*Activity*:
Retype word for word the first line of the listing and each line after it up to the line with "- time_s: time", with the pictures taken out.

*Materials provided*:

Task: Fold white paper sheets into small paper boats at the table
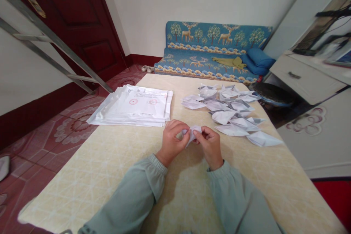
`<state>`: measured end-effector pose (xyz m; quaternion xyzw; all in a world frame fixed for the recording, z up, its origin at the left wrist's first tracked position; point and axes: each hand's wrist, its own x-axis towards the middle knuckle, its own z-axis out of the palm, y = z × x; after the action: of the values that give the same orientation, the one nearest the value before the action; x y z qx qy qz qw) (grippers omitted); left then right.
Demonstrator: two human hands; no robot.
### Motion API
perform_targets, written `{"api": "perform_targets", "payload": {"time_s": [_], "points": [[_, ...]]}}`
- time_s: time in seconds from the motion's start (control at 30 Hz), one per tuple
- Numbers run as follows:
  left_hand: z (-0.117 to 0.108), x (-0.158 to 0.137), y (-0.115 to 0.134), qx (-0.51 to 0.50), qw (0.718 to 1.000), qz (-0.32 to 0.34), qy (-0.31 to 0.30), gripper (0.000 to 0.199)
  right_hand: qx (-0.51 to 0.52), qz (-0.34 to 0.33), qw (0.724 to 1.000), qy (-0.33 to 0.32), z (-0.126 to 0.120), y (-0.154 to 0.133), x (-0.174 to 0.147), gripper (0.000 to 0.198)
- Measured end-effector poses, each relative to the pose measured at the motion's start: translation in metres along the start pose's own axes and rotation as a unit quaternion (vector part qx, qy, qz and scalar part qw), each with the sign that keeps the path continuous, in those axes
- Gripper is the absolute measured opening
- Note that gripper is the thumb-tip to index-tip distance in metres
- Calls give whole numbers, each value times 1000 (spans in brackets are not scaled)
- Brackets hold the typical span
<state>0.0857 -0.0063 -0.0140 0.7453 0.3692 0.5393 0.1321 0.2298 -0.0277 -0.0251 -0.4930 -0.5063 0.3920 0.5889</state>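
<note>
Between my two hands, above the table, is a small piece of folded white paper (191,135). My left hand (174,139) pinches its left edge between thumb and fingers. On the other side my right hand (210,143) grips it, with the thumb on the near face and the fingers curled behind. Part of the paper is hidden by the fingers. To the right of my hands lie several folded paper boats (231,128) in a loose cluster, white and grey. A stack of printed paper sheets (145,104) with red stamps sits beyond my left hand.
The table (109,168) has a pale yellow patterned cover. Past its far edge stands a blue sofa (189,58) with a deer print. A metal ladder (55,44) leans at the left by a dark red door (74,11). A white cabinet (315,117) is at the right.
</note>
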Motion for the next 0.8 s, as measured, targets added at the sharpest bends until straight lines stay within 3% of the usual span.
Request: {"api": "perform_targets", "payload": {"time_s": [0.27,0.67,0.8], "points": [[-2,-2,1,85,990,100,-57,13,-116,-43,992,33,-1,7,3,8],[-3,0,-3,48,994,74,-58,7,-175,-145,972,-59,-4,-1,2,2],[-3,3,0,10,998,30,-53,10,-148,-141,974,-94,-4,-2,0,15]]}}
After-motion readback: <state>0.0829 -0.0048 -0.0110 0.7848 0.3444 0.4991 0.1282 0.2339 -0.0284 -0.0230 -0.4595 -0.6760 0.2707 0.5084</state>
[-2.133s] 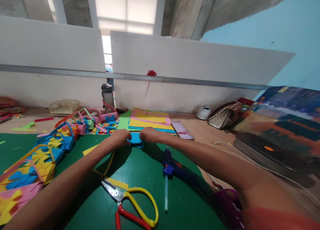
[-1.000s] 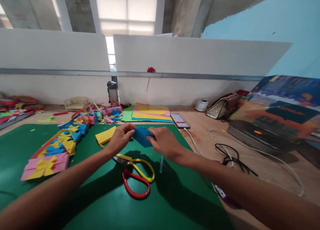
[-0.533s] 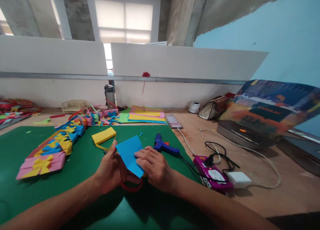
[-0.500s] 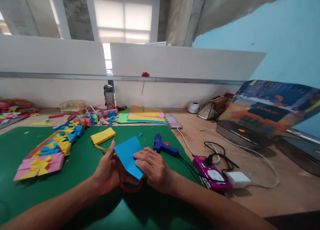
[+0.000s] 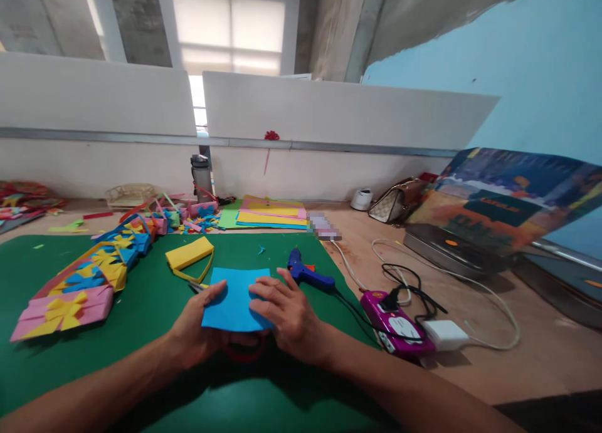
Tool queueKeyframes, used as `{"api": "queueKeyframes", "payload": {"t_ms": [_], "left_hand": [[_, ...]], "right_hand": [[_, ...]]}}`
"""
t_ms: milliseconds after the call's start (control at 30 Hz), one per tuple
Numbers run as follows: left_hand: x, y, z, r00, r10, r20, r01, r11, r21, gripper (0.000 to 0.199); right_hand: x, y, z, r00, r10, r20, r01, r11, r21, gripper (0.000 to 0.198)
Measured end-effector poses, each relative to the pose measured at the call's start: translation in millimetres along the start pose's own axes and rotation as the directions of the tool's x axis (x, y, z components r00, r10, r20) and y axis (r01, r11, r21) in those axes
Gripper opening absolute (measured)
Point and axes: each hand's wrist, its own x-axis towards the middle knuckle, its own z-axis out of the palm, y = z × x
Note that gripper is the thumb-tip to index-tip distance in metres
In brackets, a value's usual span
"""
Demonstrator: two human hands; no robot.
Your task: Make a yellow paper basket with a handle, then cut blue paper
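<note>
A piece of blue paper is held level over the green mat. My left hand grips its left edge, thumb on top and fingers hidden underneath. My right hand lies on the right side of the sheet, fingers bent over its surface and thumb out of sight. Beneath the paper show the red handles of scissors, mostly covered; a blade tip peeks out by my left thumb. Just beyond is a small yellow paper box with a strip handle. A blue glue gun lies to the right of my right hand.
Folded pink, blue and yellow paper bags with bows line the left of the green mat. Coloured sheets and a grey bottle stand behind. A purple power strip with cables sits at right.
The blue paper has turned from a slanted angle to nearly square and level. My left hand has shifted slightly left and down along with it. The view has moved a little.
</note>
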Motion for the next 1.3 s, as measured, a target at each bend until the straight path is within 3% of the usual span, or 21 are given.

*Solution for this exercise*:
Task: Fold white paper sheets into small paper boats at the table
`<state>`: measured end-effector pose (xyz m; quaternion xyzw; all in a world frame fixed for the recording, z up, its origin at the left wrist's first tracked position; point and axes: each hand's wrist, its own x-axis towards the middle knuckle, its own z-axis out of the palm, y = z × x; after the action: of the values that give the same orientation, the one nearest the value before the action; x y z qx qy qz qw) (grippers omitted); left then right.
Demonstrator: two human hands; no robot.
### Motion API
perform_targets, written `{"api": "perform_targets", "payload": {"time_s": [_], "points": [[_, ...]]}}`
- time_s: time in seconds from the motion's start (control at 30 Hz), one per tuple

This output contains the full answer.